Our neighborhood also has access to great natural areas. There's a ravine within a five minute walk from our front door. The ravine features a creek running through it and will provide for hours of natural play when my son is older. Kids ride their bikes through it, play in the creek, and build forts. It's truly awesome to be so close to a wild natural area. Within a ten to fifteen minute drive we have access to at least three other great natural areas too that I've fallen in love with since having a child.
|Hiking in Calgary|
|Running down Nose Hill, right in our city|
Choose one special day per week that you will set aside for family outdoor adventure
If that doesn't work for you to dedicate four days/month to outdoor pursuits, then set aside one or two days/month. The key is protecting those days with the same passion you'd protect your child from a cougar ready to pounce on them. Maybe a little extreme but you get my point. If you don't mark time off on your calendar for outdoor adventure, it honestly won't happen. This is in addition to the "every day play" that you will hopefully try to fit in.

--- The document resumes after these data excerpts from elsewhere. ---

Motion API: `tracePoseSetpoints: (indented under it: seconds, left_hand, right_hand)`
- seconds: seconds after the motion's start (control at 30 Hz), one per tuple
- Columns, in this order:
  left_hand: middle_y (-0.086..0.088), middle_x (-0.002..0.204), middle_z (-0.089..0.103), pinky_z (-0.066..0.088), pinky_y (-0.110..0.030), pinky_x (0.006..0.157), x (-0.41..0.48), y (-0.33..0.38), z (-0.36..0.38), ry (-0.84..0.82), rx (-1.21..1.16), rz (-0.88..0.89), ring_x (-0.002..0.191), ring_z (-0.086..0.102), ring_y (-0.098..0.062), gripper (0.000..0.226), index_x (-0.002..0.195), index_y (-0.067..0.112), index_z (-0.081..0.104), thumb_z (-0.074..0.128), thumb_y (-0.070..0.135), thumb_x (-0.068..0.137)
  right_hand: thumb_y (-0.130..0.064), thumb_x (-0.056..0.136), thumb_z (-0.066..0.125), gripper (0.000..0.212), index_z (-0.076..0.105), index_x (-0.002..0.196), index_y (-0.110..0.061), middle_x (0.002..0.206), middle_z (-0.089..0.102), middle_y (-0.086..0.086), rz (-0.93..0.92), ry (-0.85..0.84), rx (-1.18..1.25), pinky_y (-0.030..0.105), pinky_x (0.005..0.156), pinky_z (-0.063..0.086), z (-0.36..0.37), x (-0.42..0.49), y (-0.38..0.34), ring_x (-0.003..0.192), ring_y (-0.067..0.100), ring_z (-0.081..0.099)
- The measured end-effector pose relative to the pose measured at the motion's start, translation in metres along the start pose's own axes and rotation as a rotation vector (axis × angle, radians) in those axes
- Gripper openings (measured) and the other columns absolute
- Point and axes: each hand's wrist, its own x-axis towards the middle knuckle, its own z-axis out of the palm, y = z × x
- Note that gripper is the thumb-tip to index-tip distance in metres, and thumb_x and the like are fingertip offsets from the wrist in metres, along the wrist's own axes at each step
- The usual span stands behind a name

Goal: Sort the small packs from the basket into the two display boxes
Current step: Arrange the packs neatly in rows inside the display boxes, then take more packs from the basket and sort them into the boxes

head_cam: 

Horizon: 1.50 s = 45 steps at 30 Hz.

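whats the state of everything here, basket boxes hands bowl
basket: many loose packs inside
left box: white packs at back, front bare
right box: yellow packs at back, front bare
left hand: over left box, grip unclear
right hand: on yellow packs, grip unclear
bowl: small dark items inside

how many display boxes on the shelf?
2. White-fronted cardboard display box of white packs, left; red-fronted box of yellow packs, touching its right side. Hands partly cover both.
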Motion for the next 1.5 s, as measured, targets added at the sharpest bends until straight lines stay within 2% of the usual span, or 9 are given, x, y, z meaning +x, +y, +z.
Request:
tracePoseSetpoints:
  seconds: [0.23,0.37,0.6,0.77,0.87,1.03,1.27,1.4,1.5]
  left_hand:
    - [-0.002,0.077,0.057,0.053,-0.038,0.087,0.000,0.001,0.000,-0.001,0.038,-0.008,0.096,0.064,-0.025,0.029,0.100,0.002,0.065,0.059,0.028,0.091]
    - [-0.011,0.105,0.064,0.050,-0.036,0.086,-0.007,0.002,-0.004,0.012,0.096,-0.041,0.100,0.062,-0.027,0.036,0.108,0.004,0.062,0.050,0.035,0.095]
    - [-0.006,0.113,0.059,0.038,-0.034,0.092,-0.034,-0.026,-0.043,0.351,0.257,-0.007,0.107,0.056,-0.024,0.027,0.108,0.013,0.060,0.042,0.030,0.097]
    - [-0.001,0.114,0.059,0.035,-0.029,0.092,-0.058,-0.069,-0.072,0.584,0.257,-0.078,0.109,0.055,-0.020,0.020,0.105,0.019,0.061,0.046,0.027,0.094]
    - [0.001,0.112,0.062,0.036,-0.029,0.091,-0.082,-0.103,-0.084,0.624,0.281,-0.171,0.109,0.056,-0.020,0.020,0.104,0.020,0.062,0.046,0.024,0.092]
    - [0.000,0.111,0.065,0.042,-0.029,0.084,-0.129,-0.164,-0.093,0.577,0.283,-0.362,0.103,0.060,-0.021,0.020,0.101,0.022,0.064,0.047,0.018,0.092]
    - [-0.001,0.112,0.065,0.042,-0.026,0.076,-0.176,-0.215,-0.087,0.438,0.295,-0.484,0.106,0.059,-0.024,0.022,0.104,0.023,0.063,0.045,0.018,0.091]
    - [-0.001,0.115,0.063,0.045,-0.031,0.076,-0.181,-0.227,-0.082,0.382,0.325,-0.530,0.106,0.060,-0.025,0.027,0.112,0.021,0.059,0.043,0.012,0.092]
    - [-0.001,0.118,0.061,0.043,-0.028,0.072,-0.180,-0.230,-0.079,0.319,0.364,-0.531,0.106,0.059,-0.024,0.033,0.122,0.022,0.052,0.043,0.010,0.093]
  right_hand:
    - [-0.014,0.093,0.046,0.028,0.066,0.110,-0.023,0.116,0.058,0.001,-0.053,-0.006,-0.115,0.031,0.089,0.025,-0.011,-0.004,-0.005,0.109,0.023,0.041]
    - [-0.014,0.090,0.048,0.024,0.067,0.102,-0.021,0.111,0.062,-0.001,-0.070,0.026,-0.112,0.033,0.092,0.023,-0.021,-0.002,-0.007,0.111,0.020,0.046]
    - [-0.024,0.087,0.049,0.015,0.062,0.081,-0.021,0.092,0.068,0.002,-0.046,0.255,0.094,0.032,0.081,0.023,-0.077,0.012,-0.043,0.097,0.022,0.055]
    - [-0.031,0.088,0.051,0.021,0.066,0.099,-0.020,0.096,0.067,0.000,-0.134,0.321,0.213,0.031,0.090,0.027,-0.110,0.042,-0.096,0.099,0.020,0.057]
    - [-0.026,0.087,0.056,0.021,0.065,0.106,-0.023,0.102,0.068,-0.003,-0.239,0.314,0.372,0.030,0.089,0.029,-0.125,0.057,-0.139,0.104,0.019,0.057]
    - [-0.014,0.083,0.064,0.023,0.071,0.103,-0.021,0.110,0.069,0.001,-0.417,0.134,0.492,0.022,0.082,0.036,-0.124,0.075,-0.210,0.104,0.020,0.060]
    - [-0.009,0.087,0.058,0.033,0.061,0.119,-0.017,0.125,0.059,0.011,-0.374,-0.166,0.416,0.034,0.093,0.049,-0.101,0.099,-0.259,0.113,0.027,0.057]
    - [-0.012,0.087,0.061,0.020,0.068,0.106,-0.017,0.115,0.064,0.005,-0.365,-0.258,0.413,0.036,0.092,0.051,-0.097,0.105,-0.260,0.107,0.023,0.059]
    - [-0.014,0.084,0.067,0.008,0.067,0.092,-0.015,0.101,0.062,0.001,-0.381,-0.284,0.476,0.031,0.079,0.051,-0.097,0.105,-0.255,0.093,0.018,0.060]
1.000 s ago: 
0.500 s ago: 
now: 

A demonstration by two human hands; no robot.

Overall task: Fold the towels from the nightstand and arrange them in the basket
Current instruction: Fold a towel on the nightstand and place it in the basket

Our family religiously sets Saturday aside as a Sabbath Day. The idea is to do nothing that has to be done. The day is devoted 100% to play and family time; almost always in the mountains. There are exceptions of course; birthday parties we want to attend, family obligations, occasional girl's weekends away or a ski trip for my husband. For the most part though, Saturday is our day to bond as a family and if you've ever invited us to an event on a Saturday, you know that we are usually out playing.
I must add that it's important the whole family agrees on the day(s) you set apart for outdoor adventure. If you honestly can't get your spouse interested in hiking, consider starting a mom's hiking group either mid week or on the weekend. Alternately, practice good communication with your spouse and try to get to the root of why he/she isn't interested. Maybe your spouse will warm up to outdoor adventure if you start slow (don't start off with a week-long camping trip) or start with something simple once a month. Also ask your spouse what kind of outdoor sports they would be interested in. Maybe hiking isn't their thing but they like fishing. We have friends who are big into off-road motor biking and they go away for weekend camping trips with other biking enthusiasts. The kids all run around together and have a blast I'm sure.
|Mom and Tot day hike|
Make it fun
- It has to be fun for the whole family so ask each member of the family what would help them to enjoy an outdoor adventure. Maybe your kids don't like hiking but would be interested in trying climbing in the evening once a week so their weekend is still set aside for free play at home. Maybe mom can be convinced to go if there's a coffee stop on the hike (possible if you go to Kananaskis Village). Bribe the kids with candy or ice-cream (again easy if you hike around Kananaskis Village). Take Dad to a family friendly pub at the end of the day. Whatever it takes.
- Go with other families. Kids have more fun when they are chasing their friends along the trail, camping with other kids, or trying to out-race their best friend.
|Camping with friends|
|Backpacking with friends is especially easier than going solo|
What would you add to my list of suggestions? What do you find makes it easier to get outside as a family?